What is required: Reproduce the section of the listing that begins at the line containing "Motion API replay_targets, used" and finishes at the line containing "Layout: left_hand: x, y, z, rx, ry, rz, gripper". Include both end lines and nothing beyond them.

Data in this exercise:
..............................
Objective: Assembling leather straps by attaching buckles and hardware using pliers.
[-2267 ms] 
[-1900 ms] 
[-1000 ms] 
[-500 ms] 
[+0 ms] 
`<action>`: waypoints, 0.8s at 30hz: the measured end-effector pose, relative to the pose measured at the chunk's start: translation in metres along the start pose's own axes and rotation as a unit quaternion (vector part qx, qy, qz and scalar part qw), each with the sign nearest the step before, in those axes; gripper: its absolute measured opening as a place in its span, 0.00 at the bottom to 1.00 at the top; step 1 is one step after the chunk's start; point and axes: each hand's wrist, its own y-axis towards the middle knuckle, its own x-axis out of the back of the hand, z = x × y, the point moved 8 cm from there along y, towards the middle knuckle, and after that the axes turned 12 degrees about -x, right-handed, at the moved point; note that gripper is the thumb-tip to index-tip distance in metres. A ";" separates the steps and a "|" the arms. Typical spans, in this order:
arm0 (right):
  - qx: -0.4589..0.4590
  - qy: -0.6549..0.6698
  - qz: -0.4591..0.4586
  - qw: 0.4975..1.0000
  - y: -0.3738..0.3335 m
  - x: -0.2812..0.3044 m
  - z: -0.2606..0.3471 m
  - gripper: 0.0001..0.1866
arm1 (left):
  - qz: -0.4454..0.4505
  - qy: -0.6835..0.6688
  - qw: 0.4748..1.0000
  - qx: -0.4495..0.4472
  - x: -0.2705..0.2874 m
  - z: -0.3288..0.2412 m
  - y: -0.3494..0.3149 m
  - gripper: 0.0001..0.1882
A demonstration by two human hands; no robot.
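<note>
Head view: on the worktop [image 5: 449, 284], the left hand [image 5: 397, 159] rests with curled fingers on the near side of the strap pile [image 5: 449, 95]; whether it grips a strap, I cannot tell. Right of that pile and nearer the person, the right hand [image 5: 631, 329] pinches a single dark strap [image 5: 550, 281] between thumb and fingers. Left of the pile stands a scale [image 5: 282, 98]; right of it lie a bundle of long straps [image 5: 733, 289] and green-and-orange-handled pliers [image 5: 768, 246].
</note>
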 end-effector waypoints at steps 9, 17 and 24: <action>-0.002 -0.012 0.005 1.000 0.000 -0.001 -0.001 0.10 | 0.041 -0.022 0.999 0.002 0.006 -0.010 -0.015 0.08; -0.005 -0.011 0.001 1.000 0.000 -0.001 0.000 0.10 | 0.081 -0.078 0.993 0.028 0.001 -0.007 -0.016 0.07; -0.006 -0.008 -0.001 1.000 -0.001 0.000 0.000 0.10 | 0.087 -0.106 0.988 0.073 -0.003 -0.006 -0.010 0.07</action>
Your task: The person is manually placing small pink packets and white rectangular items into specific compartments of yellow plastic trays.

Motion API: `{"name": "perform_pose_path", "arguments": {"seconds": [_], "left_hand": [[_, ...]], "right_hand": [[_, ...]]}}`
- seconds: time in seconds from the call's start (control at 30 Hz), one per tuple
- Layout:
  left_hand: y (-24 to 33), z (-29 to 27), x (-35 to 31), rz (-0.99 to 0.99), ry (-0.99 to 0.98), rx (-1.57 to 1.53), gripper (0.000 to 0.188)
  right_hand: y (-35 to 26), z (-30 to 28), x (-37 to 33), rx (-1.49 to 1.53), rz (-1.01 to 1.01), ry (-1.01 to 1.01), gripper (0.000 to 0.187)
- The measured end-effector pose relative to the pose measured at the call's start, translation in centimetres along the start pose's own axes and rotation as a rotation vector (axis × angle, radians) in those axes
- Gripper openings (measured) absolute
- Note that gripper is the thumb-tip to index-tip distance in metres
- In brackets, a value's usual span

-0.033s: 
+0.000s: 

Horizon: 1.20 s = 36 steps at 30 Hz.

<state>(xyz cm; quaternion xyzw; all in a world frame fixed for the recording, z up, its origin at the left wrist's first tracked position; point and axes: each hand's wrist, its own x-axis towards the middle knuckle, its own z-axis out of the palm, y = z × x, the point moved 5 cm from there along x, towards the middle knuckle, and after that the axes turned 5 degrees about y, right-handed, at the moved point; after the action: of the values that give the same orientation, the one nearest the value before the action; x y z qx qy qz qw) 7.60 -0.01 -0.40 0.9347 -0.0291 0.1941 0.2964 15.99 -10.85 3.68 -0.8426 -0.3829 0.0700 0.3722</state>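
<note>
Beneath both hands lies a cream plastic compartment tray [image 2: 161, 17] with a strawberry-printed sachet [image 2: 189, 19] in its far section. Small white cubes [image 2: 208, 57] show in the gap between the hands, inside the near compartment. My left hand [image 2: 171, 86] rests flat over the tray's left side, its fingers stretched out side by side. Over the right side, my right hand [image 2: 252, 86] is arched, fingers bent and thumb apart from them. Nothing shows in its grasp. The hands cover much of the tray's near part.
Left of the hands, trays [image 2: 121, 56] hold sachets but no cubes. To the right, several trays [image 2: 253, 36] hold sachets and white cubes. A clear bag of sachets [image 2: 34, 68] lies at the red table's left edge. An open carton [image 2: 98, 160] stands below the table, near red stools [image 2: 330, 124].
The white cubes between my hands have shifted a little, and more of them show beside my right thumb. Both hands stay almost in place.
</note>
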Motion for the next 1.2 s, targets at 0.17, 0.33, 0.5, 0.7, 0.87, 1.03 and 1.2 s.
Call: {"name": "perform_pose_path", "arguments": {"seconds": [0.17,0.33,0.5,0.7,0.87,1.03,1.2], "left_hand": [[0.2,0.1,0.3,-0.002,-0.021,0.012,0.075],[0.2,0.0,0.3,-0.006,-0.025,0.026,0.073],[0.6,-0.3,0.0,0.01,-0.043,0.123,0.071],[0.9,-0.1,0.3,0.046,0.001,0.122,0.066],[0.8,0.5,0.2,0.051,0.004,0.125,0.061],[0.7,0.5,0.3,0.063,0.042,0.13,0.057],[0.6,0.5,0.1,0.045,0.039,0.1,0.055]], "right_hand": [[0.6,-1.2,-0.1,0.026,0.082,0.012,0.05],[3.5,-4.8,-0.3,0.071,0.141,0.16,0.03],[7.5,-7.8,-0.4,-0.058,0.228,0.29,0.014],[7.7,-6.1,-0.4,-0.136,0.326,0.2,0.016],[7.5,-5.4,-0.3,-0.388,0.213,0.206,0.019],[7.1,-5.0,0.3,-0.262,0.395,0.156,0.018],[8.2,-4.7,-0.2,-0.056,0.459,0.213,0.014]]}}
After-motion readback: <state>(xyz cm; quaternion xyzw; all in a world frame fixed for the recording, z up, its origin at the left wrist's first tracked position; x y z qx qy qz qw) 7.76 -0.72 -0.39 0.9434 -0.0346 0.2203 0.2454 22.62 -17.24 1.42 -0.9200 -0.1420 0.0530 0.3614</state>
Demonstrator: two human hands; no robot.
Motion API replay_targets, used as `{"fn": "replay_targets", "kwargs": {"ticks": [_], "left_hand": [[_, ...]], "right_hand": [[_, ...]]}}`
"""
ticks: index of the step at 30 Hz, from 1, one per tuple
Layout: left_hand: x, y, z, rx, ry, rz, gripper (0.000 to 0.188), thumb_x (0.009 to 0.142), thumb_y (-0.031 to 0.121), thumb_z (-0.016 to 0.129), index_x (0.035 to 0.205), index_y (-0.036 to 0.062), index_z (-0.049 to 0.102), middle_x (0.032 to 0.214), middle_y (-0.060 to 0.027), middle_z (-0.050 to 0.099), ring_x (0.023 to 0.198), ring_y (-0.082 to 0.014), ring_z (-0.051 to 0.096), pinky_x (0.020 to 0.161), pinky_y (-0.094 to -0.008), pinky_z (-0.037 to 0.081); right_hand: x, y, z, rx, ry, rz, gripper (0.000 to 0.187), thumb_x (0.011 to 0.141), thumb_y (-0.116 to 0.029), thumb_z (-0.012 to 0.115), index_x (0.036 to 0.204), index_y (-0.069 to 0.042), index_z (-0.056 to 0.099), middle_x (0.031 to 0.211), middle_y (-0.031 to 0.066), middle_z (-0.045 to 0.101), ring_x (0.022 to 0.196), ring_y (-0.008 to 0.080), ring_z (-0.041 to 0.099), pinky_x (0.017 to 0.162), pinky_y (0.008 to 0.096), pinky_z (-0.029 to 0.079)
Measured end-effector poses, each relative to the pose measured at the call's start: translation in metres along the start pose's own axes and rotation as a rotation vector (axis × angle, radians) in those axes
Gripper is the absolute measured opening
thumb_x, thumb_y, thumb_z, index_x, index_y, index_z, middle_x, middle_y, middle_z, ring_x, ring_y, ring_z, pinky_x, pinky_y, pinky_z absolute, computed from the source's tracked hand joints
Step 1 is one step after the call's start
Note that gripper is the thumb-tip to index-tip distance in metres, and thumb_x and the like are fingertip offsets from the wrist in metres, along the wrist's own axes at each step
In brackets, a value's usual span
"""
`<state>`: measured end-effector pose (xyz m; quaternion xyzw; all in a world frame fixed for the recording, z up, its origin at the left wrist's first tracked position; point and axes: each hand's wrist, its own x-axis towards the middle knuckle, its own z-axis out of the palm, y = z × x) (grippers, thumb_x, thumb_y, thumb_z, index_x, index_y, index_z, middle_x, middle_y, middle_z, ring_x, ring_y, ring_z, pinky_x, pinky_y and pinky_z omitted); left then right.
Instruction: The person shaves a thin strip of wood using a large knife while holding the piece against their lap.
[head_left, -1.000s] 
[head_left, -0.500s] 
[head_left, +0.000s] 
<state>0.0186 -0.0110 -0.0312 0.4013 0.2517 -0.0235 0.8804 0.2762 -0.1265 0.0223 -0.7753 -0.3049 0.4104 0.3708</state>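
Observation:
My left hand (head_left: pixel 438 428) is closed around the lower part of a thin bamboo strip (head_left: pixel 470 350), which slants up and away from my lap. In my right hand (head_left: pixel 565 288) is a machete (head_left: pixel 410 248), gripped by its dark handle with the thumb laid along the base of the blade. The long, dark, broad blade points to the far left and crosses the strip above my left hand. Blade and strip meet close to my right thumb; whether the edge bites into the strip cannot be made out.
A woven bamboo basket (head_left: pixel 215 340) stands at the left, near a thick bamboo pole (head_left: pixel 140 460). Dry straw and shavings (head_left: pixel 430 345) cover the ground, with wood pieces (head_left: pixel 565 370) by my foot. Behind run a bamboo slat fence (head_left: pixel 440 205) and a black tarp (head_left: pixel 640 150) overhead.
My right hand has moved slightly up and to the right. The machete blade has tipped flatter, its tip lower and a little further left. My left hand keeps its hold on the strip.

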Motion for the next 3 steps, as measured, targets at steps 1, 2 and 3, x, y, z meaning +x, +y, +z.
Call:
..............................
Your response:
Motion API replay_targets, used as `{"fn": "replay_targets", "kwargs": {"ticks": [_], "left_hand": [[_, ...]], "right_hand": [[_, ...]]}}`
"""
ticks: index of the step at 30 Hz, from 1, one per tuple
Layout: left_hand: x, y, z, rx, ry, rz, gripper (0.000 to 0.188), thumb_x (0.009 to 0.142), thumb_y (-0.031 to 0.121), thumb_z (-0.016 to 0.129), index_x (0.035 to 0.205), index_y (-0.036 to 0.062), index_z (-0.049 to 0.102), middle_x (0.032 to 0.214), middle_y (-0.060 to 0.027), middle_z (-0.050 to 0.099), ring_x (0.023 to 0.198), ring_y (-0.082 to 0.014), ring_z (-0.051 to 0.096), pinky_x (0.020 to 0.161), pinky_y (-0.094 to -0.008), pinky_z (-0.037 to 0.081); right_hand: x, y, z, rx, ry, rz, gripper (0.000 to 0.187), thumb_x (0.011 to 0.141), thumb_y (-0.116 to 0.029), thumb_z (-0.012 to 0.115), index_x (0.036 to 0.204), index_y (-0.069 to 0.042), index_z (-0.056 to 0.099), middle_x (0.031 to 0.211), middle_y (-0.031 to 0.066), middle_z (-0.045 to 0.101), ring_x (0.022 to 0.196), ring_y (-0.008 to 0.080), ring_z (-0.041 to 0.099), pinky_x (0.017 to 0.162), pinky_y (0.008 to 0.096), pinky_z (-0.029 to 0.079)

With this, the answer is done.